Auteur d’une thèse remarquée sur les images des rois de France pendant les guerres d’Italie, Didier Le Fur est l’un des historiens spécialistes des XVe et XVIe siècles français, sur lesquels il a publié Marignan 1515. Des biographies remarquées – Louis XII, Charles VIII, Henri II –, son travail en 2015 sur François Ier, aboutissement de quinze années de réflexion, a été unanimement acclamé par la critique. Son livre, Diane de Poitiers, a reçu le Grand Prix de la biographie politique en 2017. Son ouvrage Une autre histoire de la Renaissance montre une vision différente de cette période où on cherche à retrouver une splendeur passée, un âge d’or révolu.

N’en déplaisent à ceux qui décrient l’histoire événementielle dite histoire désuète de nos grands-pères, Didier Le Fur s’est amusé à collecter les images populaires incluant des personnages haut en couleur qui constituent ce qu’on appelle souvent « le roman national ». Si l’Église chrétienne a utilisé des représentations iconographiques pour l’enseignement des fidèles, le pouvoir royal a fait de même. Les enluminures médiévales témoignent de cet engouement pour l’illustration des hauts faits religieux, politiques ou militaires. Ensuite, ces images ont servi à glorifier un passé que l’on voulait commun. Les mises en scènes théâtralisent des événements qui sont parfois déformés, valorisés par leurs successeurs. Au XIXe siècle, la peinture d’histoire devient référence historique et source véritable. Les rois (Louis XVIII, Charles X mais surtout Louis-Philippe) sollicitent les artistes français pour représenter un passé qui manquerait d’images. Après avoir été présentées au salon, les œuvres sont exposées au musée royal (le Louvre) tandis que certains historiens, selon le modèle de Walter Scott, recomposent des vies et des émotions aux acteurs du passé. Dans cette histoire mémoire, il s’agit de montrer la prétendue progression de la civilisation française. Louis-Philippe va plus loin que ses devanciers, il conçoit un projet à Versailles, d’un musée à la gloire de l’histoire de la France, un gigantesque livre d’histoire écrite au pinceau. Sont alors créées les salles dédiées à la Révolution, à l’Empire, la galerie des batailles… L’entreprise est poursuivie par les régimes suivants qui ont aussi besoin de légitimité et de rassembler les Français autour de valeurs communes.

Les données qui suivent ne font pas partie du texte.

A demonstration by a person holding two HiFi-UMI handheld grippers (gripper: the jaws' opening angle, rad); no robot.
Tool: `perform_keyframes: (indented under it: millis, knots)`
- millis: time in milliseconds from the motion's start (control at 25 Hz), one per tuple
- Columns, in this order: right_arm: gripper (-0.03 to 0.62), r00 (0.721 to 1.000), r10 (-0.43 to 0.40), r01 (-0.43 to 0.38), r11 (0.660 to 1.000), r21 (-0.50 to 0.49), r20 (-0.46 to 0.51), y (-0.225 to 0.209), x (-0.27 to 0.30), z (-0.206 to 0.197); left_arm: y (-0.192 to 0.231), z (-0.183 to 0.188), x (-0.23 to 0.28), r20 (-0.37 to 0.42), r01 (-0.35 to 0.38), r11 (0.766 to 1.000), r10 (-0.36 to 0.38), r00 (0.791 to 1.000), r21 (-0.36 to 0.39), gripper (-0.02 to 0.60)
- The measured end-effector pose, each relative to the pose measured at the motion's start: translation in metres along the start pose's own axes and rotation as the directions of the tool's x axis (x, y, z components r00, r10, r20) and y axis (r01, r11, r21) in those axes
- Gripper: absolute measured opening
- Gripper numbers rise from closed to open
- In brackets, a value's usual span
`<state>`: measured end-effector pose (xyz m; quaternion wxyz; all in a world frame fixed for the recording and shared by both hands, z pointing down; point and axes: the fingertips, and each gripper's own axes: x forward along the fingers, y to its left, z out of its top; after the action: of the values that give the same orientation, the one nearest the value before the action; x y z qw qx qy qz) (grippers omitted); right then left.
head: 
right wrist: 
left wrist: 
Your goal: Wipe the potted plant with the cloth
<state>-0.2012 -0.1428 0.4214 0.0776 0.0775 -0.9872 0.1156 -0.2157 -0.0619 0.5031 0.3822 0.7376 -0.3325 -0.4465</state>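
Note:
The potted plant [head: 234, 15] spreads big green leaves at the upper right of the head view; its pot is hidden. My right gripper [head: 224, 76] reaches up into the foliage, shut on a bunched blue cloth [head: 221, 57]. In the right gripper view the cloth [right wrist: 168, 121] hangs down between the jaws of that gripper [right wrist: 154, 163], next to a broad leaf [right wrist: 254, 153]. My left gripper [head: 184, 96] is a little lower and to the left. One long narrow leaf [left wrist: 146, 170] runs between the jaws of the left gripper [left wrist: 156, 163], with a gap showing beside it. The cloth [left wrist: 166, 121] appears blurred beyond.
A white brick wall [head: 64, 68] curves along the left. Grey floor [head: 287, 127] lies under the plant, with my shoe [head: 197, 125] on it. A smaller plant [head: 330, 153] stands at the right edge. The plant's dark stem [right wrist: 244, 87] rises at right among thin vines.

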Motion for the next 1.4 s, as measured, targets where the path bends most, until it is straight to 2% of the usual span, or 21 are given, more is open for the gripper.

Beaucoup d’œuvres ont disparu et Didier Le Fur pense qu’il serait illusoire de prendre « la partie pour le tout ». Cependant l’auteur propose d’analyser cette iconographie qui a nourri les manuels scolaires pendant si longtemps et qui reste exposée dans nos monuments et nos musées, à travers des exemples, jugés remarquables et glorieux. Stimulant un imaginaire historique commun, il nous invite à voir Clovis, au origines de la France, Vercingétorix et le mythe des origines gauloises, Geneviève, la bergère, Jeanne d’Arc, la guerrière, Charlemagne, le civilisateur à la barbe fleurie, Saint Louis le parfait chrétien et enfin Henri IV, le préféré… L’évolution de la représentation de ces figures emblématiques peut nourrir bien des cours d’histoire en montrant les anachronismes, leur rôle mis en valeur variant suivant les époques et ce qui est retenu en dépit des erreurs et des incertitudes. Cet ouvrage est aussi une leçon de lecture de l’image à transmettre aux plus jeunes parfois bernés par la profusion de codes pourtant erronés.